Provided data START

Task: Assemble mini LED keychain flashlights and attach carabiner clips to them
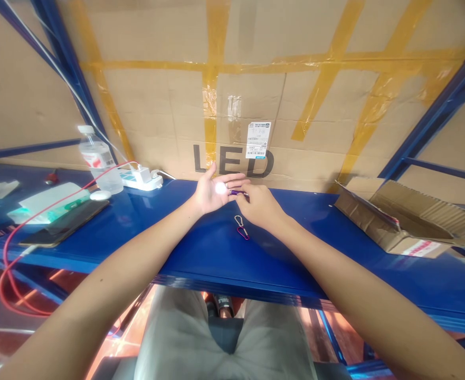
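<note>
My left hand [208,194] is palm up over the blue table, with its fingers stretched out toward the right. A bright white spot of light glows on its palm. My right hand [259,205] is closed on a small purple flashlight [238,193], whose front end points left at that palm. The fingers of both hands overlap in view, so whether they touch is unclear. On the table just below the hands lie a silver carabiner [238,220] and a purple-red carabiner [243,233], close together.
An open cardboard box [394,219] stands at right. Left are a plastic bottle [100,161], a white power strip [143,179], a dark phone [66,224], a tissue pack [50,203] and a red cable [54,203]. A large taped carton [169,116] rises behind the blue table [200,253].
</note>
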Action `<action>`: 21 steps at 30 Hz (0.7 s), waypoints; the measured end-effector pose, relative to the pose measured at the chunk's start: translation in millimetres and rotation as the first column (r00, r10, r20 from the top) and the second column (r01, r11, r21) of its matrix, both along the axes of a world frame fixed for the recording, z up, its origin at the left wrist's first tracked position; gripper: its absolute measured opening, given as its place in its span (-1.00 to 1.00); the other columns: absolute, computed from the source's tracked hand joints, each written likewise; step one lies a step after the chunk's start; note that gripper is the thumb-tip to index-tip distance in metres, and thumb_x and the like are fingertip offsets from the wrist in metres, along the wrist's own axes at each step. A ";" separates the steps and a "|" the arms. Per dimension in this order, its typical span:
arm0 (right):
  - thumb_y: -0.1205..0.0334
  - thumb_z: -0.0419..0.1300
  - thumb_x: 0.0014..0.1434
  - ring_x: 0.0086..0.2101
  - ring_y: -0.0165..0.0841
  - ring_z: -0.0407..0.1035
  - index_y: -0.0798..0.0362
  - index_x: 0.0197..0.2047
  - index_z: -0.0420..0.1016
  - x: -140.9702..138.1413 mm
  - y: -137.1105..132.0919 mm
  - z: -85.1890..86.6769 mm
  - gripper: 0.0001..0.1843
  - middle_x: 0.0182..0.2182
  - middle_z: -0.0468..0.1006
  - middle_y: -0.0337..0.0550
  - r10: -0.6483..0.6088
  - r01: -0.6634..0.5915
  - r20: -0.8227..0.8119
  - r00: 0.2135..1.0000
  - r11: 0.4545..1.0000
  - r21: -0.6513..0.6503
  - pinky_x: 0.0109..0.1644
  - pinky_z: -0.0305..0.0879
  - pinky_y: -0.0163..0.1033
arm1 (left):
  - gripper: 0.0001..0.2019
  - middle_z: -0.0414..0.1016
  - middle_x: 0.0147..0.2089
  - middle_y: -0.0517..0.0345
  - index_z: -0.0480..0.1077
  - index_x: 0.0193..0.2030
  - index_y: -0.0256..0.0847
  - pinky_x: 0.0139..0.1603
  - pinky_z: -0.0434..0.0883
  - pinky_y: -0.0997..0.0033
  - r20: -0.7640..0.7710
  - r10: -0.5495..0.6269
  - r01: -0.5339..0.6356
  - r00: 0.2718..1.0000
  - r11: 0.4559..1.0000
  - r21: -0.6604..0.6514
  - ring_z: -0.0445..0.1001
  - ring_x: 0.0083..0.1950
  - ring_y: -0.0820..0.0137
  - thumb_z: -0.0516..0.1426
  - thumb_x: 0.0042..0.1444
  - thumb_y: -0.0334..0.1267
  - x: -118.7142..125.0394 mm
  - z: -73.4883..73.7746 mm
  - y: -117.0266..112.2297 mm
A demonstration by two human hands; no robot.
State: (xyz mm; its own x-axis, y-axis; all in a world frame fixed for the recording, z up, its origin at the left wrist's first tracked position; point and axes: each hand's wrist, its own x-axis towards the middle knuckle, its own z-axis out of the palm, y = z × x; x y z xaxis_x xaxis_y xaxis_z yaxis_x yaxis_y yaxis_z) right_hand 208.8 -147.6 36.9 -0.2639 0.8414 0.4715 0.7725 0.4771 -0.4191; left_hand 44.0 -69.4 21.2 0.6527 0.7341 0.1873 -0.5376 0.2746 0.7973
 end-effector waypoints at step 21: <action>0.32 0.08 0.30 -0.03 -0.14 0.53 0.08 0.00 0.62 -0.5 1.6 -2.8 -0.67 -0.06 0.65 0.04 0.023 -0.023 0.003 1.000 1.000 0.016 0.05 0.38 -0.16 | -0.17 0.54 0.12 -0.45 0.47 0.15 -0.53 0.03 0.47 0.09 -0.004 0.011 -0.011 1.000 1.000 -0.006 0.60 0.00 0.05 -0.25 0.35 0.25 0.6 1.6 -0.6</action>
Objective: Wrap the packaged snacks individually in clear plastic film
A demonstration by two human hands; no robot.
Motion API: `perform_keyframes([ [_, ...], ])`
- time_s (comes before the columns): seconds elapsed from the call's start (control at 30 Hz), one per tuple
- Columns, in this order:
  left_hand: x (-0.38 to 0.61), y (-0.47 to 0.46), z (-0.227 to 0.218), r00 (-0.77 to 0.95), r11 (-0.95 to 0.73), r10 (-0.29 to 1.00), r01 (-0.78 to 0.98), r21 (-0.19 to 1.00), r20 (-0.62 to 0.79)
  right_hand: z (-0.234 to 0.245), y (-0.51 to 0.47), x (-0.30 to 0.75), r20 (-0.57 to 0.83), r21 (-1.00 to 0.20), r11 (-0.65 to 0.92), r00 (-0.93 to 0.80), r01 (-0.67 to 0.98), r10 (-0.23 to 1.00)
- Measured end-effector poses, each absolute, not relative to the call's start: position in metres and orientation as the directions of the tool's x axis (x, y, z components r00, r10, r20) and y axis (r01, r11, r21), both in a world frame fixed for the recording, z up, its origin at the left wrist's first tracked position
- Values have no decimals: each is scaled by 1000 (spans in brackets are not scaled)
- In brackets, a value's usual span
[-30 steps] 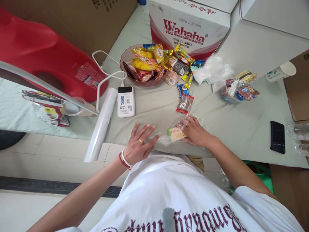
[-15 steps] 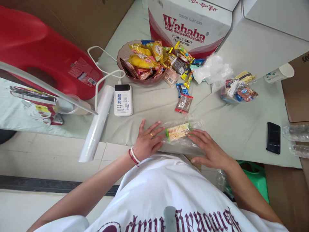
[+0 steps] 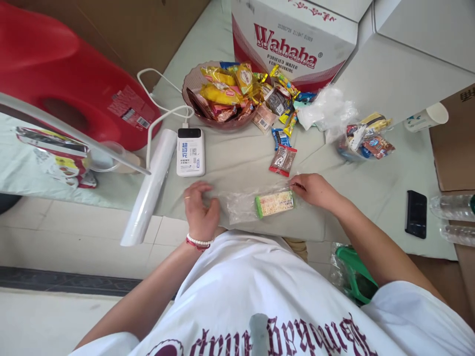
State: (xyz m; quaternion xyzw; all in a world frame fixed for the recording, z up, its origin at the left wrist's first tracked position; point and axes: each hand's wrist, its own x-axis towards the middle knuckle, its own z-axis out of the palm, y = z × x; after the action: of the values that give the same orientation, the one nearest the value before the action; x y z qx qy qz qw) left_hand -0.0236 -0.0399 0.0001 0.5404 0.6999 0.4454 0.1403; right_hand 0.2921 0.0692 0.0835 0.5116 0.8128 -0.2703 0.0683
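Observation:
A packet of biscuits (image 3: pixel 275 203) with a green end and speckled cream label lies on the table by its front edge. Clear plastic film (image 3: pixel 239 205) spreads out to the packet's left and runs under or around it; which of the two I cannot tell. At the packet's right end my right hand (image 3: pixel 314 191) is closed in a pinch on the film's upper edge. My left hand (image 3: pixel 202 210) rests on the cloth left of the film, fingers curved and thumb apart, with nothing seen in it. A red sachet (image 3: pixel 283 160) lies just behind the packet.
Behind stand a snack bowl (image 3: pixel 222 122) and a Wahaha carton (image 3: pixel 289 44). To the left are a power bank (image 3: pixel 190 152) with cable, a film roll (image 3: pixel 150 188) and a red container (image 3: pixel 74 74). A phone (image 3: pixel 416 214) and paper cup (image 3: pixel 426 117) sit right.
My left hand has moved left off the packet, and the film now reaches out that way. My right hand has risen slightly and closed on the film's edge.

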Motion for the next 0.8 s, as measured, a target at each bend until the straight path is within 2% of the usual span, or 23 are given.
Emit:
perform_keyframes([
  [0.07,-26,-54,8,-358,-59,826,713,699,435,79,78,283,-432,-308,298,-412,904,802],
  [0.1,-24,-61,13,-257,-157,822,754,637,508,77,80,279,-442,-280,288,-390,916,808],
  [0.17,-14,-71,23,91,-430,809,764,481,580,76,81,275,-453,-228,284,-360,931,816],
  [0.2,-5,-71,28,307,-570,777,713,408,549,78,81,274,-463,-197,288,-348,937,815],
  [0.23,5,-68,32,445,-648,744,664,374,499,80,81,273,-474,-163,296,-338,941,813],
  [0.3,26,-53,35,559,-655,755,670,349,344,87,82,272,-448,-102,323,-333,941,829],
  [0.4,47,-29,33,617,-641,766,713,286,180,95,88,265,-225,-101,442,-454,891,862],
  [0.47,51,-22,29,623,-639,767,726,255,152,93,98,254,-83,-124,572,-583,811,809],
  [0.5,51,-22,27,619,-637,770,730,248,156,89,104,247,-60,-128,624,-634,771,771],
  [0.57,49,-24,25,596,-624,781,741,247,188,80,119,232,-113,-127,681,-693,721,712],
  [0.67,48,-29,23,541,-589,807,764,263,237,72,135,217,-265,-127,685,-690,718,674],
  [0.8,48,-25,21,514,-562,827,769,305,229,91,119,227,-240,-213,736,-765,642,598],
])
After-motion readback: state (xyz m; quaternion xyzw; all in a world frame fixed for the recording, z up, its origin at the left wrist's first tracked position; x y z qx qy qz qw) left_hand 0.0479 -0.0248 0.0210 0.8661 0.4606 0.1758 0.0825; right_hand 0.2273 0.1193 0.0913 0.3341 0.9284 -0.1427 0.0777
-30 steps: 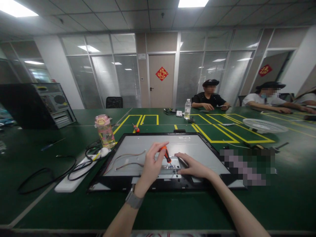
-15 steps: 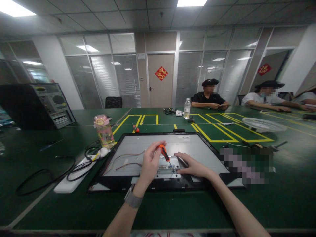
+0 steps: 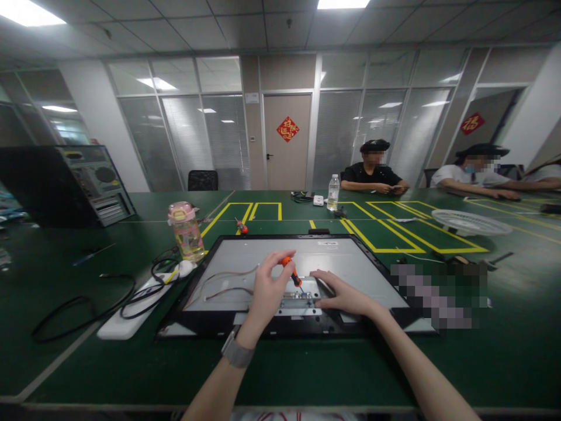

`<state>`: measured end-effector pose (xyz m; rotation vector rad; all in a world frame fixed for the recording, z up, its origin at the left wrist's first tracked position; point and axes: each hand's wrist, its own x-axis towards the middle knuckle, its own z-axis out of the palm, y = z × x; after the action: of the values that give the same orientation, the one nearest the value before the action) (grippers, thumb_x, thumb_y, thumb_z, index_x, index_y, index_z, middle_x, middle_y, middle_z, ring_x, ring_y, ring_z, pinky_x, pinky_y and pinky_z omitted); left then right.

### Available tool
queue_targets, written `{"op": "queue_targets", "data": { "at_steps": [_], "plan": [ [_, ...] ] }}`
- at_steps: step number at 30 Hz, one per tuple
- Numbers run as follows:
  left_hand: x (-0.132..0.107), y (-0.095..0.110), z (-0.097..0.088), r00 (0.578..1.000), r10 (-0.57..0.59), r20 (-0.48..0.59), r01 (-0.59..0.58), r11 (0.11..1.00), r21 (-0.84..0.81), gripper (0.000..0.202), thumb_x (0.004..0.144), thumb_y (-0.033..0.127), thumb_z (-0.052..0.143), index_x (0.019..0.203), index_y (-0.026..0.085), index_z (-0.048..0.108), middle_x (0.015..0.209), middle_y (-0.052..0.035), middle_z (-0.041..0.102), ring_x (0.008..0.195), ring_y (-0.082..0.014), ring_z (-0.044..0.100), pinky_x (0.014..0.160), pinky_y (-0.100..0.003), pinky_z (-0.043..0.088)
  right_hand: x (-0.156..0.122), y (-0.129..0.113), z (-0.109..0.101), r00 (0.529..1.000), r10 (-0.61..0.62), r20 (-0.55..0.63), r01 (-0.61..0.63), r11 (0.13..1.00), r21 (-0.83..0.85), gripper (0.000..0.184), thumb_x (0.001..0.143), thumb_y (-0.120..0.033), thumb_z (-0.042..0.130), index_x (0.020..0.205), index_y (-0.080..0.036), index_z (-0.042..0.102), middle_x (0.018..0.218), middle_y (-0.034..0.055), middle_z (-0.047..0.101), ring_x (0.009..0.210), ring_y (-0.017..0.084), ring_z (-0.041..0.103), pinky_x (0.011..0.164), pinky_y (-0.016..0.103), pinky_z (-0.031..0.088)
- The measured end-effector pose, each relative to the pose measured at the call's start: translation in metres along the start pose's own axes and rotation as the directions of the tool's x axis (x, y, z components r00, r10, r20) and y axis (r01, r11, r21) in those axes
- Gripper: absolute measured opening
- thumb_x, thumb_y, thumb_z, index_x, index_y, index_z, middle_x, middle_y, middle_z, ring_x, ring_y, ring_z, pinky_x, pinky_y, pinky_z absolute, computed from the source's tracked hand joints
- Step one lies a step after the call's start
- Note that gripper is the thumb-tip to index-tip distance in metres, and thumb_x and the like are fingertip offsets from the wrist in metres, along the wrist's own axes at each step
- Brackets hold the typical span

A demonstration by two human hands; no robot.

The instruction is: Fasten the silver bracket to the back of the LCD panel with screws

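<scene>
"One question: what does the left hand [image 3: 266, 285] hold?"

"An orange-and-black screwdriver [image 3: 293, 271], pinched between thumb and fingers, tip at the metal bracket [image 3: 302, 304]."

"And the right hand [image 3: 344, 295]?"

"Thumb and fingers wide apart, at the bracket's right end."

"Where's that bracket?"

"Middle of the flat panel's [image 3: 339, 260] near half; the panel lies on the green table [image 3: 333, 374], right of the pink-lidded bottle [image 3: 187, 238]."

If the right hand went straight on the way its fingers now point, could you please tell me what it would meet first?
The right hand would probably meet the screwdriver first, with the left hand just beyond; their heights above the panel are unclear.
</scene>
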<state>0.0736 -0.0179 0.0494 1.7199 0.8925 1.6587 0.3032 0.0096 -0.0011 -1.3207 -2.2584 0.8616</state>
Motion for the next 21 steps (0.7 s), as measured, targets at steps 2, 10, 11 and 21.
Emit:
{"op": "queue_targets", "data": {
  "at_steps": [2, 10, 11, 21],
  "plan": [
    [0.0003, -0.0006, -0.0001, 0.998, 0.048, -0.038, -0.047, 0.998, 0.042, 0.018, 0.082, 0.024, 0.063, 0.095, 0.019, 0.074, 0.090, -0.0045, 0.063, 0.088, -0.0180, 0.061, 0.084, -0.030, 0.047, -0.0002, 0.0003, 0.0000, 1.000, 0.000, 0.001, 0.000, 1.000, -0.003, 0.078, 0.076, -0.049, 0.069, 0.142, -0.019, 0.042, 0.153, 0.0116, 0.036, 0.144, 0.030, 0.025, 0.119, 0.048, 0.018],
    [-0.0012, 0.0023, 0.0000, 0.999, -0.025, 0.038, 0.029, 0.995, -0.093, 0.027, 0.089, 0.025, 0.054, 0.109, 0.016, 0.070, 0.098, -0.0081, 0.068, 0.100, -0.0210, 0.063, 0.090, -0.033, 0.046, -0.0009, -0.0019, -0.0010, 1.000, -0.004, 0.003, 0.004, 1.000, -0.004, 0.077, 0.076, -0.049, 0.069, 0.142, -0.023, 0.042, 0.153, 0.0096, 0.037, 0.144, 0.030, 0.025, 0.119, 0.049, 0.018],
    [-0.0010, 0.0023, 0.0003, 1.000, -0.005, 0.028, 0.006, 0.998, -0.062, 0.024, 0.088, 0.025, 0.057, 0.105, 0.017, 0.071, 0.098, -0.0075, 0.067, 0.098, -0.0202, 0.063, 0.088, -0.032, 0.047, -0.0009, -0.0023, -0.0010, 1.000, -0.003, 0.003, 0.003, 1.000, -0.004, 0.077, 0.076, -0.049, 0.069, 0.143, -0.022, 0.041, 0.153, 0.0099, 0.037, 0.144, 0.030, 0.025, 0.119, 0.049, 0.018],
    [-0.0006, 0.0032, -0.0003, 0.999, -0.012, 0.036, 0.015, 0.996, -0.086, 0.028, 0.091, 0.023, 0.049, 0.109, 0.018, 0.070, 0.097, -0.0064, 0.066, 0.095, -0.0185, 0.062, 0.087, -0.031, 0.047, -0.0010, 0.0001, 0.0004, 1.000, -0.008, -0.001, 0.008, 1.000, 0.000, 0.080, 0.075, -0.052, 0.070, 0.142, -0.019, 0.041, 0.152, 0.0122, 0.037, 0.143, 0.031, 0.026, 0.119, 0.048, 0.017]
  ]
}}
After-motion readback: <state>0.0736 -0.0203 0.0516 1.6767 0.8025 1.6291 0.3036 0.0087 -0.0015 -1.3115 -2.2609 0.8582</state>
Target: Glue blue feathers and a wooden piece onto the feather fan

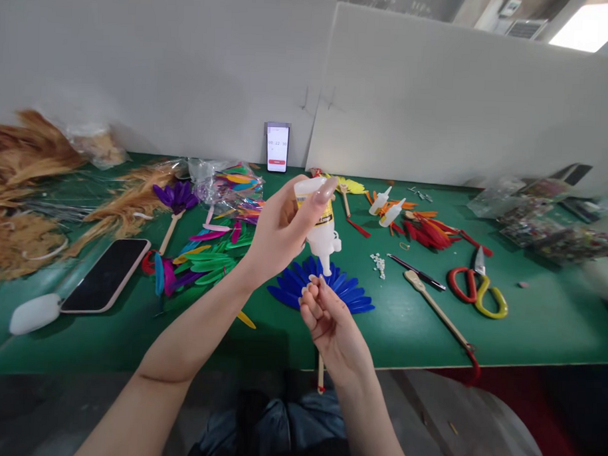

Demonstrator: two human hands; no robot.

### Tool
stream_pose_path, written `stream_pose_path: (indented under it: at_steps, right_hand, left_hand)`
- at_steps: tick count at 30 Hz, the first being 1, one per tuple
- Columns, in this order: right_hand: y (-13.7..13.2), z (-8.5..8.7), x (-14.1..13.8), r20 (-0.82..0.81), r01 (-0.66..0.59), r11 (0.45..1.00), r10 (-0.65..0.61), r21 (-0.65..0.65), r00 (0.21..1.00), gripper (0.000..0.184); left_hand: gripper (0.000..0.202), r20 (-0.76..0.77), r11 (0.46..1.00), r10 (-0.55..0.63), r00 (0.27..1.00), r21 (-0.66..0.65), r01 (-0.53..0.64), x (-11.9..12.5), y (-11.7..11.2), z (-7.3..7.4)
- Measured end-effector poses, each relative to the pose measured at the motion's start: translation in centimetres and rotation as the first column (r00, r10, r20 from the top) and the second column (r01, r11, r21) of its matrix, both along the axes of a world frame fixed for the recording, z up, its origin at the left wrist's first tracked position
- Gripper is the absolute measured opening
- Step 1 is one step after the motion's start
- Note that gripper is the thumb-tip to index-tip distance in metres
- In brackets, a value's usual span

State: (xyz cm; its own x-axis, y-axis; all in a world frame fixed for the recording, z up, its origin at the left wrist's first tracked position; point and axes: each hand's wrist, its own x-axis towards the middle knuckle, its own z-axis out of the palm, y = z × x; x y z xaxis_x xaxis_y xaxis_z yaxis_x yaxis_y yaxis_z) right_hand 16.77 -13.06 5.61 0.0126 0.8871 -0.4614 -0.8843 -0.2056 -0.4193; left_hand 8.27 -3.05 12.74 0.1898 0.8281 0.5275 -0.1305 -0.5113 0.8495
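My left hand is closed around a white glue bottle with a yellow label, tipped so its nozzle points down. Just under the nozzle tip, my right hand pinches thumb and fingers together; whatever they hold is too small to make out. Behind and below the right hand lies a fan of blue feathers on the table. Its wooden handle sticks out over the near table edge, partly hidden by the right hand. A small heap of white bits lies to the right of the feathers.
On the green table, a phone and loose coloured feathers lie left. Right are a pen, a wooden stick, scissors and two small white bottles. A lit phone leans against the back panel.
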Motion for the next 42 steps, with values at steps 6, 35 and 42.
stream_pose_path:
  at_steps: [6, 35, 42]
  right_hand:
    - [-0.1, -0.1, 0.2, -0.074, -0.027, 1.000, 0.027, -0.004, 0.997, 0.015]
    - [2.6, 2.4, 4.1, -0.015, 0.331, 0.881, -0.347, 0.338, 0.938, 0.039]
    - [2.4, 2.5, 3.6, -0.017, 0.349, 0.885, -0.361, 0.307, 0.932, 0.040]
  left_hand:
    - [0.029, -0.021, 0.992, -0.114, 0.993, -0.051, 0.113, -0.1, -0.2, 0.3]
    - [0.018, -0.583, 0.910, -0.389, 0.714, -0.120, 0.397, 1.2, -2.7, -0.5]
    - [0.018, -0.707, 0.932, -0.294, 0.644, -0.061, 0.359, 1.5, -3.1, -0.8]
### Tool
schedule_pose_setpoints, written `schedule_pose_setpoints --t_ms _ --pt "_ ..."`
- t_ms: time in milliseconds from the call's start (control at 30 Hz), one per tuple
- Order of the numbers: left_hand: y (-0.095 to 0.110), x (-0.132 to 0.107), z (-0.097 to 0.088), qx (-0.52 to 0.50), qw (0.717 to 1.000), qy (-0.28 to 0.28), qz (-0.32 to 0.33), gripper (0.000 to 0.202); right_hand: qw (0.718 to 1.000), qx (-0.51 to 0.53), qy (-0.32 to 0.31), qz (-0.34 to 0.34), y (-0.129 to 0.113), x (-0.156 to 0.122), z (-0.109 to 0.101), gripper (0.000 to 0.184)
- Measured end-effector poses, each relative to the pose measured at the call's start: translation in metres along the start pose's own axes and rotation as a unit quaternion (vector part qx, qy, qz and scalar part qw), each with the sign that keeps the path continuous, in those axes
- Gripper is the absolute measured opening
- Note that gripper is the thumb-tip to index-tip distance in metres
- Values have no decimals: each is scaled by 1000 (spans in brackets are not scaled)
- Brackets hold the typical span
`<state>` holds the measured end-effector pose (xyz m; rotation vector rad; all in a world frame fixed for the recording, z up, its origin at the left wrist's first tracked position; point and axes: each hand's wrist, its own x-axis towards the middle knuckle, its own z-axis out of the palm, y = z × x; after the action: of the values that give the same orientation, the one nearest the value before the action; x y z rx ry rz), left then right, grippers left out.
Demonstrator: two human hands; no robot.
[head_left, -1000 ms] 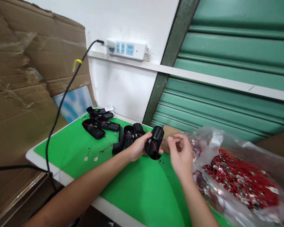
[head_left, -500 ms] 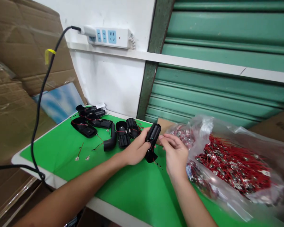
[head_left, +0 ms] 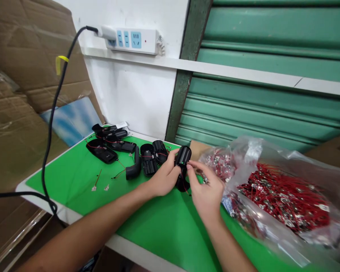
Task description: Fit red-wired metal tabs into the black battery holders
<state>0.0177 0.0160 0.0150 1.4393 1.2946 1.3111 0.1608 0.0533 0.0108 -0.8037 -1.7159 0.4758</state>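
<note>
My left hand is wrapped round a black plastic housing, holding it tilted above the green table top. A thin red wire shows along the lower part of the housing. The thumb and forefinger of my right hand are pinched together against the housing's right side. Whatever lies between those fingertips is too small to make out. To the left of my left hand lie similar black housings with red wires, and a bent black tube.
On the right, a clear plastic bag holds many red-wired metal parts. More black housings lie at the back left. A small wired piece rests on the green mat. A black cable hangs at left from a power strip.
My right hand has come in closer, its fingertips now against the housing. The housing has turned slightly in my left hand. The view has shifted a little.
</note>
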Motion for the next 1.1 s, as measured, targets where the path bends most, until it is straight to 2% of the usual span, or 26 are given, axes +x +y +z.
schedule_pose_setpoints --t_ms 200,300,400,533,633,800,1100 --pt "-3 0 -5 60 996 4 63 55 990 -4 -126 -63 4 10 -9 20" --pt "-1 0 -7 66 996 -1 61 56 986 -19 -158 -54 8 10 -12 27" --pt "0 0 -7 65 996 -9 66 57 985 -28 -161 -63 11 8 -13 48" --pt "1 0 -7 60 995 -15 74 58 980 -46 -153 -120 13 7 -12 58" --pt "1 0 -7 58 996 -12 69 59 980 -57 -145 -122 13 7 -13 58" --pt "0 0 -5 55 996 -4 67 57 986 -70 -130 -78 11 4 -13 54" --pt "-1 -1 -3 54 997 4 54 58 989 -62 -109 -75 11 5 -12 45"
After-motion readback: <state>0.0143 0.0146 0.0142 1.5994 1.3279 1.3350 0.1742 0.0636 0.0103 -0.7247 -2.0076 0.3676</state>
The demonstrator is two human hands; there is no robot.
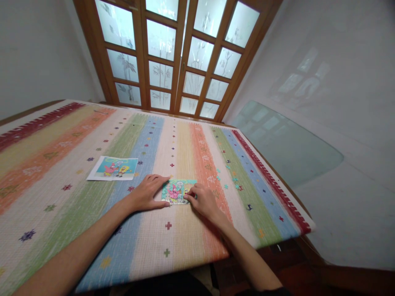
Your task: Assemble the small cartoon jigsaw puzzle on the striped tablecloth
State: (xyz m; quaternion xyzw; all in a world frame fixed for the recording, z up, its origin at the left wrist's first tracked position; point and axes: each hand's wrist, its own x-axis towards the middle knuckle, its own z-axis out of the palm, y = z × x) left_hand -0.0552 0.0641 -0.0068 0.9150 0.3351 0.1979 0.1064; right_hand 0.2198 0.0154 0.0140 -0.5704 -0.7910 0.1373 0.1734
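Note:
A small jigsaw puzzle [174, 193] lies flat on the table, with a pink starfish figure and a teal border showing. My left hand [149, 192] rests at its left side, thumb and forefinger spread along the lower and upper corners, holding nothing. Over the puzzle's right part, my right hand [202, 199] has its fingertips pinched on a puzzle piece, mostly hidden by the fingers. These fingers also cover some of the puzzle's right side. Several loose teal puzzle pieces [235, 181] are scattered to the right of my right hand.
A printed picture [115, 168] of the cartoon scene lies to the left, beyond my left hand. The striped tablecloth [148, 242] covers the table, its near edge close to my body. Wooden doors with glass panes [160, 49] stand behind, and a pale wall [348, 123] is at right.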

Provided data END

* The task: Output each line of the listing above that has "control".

* Solution to the problem:
- time_s (comes before the columns): seconds elapsed from the call's start (control at 30 Hz), one per tuple
- t_ms: time in milliseconds from the call's start (control at 30 Hz), one per tuple

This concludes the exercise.